__TASK DESCRIPTION__
Within the material below, filter for lines that hold the word "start".

__DATA EXTRACT__
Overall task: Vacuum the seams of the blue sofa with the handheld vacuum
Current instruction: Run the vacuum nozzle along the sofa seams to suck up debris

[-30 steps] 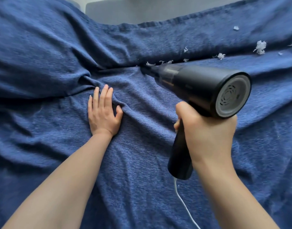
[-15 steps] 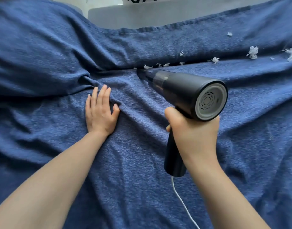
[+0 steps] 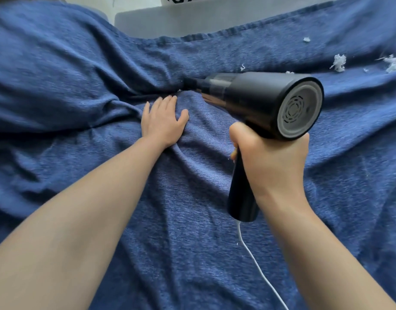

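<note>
A blue fabric cover [image 3: 192,231] drapes the sofa, wrinkled, with a deep seam [image 3: 147,92] running across between seat and back. My right hand [image 3: 273,162] grips the handle of the black handheld vacuum [image 3: 259,101]. Its narrow nozzle [image 3: 190,82] pokes into the seam near the middle. My left hand [image 3: 162,121] lies flat on the seat fabric, fingers straight, fingertips just below the nozzle tip. White fluff scraps [image 3: 339,62] lie along the seam at the right.
A white cord [image 3: 257,265] hangs from the vacuum's handle down over the seat. A grey surface [image 3: 192,21] shows behind the sofa back at the top. More white scraps [image 3: 394,63] sit at the far right edge.
The vacuum's nozzle has slid left along the seam, past the small scraps that lay in front of it. My left hand has moved up toward the seam, closer to the nozzle.
</note>
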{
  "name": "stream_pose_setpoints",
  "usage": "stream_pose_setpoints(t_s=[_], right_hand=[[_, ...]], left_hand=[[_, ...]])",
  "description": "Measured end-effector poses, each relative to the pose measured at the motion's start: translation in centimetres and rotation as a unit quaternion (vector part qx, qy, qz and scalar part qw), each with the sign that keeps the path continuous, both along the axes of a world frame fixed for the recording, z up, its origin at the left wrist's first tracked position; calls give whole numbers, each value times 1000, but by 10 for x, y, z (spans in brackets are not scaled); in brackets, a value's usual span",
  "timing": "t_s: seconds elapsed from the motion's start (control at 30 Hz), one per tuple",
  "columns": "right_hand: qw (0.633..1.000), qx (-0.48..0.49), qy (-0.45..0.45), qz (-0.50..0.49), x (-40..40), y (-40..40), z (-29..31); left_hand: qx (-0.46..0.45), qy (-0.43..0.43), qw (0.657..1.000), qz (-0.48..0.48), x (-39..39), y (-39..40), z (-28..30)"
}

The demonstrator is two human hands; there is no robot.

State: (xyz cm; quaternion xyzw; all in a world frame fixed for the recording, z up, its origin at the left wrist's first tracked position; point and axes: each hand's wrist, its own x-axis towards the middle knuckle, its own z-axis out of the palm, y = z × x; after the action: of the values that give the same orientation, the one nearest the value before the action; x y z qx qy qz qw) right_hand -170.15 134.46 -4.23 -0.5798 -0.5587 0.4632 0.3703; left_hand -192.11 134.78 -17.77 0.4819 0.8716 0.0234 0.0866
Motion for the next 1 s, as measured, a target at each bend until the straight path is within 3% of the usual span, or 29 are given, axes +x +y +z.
stream_pose_setpoints(t_s=[0.27, 0.6, 0.8, 1.0], right_hand=[[999, -34, 4, -5, -13, -1, -2], [998, -68, -5, 0, -13, 5, 3], [986, -61, -109, 110, -10, 63, 36], [972, -57, -135, 185, -25, 89, 61]], left_hand=[[139, 42, 989, -22, 9, -25, -10], [179, 69, 981, -21, 11, -26, -16], [170, 73, 983, -24, 9, -25, -16], [174, 68, 982, -23, 8, -22, -20]])
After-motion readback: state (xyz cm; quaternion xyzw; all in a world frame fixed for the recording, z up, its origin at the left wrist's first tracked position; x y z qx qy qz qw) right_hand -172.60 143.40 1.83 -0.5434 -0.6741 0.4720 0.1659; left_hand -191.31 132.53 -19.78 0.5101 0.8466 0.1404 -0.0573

__RESULT OF THE TASK__
  "description": "Measured end-effector poses, each relative to the pose measured at the motion's start: translation in centimetres and rotation as a unit quaternion (vector part qx, qy, qz and scalar part qw), each with the sign that keeps the path continuous, both along the axes of a world frame fixed for the recording, z up, its origin at the left wrist's first tracked position; calls give whole numbers, each value times 1000, but by 10 for x, y, z (spans in brackets are not scaled); in brackets, a value's usual span",
  "timing": "t_s: seconds elapsed from the motion's start (control at 30 Hz), one per tuple",

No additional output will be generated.